→ WORK REQUEST: Beginning with the line that holds "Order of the" and finishing with the line that holds "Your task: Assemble", repeat the listing exactly, leaving every picture out.

→ DATA EXCERPT:

########

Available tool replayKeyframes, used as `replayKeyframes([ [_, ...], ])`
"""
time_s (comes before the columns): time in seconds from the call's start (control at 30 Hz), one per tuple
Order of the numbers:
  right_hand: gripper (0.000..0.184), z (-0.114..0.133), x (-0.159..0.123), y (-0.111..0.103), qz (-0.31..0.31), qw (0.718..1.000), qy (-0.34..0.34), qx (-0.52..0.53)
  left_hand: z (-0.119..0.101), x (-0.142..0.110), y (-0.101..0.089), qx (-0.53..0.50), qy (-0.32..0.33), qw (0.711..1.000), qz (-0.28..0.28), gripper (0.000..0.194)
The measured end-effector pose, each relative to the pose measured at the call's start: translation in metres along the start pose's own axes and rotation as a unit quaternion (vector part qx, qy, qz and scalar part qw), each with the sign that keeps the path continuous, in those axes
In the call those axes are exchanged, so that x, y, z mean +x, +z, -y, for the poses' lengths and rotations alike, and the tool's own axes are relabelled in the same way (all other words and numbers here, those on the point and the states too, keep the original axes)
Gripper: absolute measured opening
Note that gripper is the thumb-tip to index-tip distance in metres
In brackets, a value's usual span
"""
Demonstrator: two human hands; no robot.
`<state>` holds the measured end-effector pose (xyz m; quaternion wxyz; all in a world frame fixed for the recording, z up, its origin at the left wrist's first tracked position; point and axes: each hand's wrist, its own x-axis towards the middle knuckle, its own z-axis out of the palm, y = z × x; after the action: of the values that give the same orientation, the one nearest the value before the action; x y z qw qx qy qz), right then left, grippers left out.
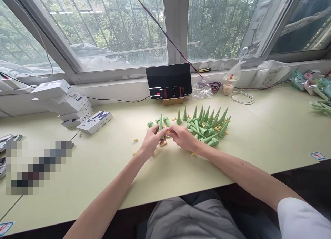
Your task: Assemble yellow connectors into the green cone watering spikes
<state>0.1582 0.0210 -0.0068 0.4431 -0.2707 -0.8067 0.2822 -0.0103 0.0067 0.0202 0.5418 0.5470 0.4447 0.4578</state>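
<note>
My left hand (152, 139) is closed around a green plant watering spike (160, 124), its tip pointing up. The fingers of my right hand (183, 137) pinch a small yellow valve piece (168, 131) against the side of that spike; the fingers partly hide it. Right of my hands lies a heap of green spikes (204, 131), and behind it a row of spikes stands upright with yellow pieces fitted. Several loose spikes (150, 124) lie just behind my left hand. Small yellow pieces (134, 140) are scattered on the table around my left hand.
A phone (172, 92) leans on a cardboard stand before a black tablet (168, 75). White boxes (64, 101) are stacked at left. A bagged cup (230, 83), a coiled white cable (241, 98) and pastel plastic items (314, 83) sit at the back right.
</note>
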Motion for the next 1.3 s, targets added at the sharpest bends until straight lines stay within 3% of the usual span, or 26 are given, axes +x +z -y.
replayKeyframes([
  [0.7, 0.020, 0.0004, 0.0024, -0.0003, 0.003, 1.000, -0.007, -0.018, 0.0030, -0.0001, 0.0000, 0.018, 0.028, 0.999, -0.006, 0.030],
  [1.3, 0.026, -0.0018, 0.0000, 0.0075, -0.015, 1.000, -0.001, -0.007, 0.0030, -0.0010, 0.0069, -0.037, 0.027, 0.998, -0.038, 0.047],
])
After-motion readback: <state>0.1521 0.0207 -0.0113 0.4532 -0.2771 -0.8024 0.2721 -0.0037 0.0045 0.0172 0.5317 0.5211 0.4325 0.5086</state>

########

→ RESPONSE BOX:
Order of the numbers:
  right_hand: gripper (0.000..0.184), z (-0.114..0.133), x (-0.159..0.123), y (-0.111..0.103), qz (-0.31..0.31), qw (0.718..1.000), qy (-0.34..0.34), qx (-0.52..0.53)
  left_hand: z (-0.119..0.101), x (-0.142..0.110), y (-0.101..0.089), qx (-0.53..0.50), qy (-0.32..0.33), qw (0.711..1.000), qz (-0.28..0.28), gripper (0.000..0.194)
The measured end-effector pose, each relative to the pose measured at the call's start: translation in metres along the start pose's own axes and rotation as a unit quaternion (vector part qx, qy, qz and scalar part qw), each with the sign that keeps the path continuous, in those axes
In the call those axes are exchanged, so that x, y, z mean +x, +z, -y, for the poses' lengths and rotations alike, and the tool's own axes are relabelled in the same way (all other words and numbers here, those on the point and the states too, keep the original axes)
Gripper: absolute measured opening
Note that gripper is the thumb-tip to index-tip distance in metres
In brackets, a value's usual span
"""
Demonstrator: two human hands; no robot.
`<state>` holds the measured end-effector pose (xyz m; quaternion wxyz; all in a world frame fixed for the recording, z up, its origin at the left wrist's first tracked position; point and axes: each hand's wrist, its own x-axis towards the middle knuckle, its own z-axis out of the palm, y = z × x; after the action: of the values that give the same orientation, the one nearest the value before the action; x y z qw qx qy qz), right then left, grippers left out.
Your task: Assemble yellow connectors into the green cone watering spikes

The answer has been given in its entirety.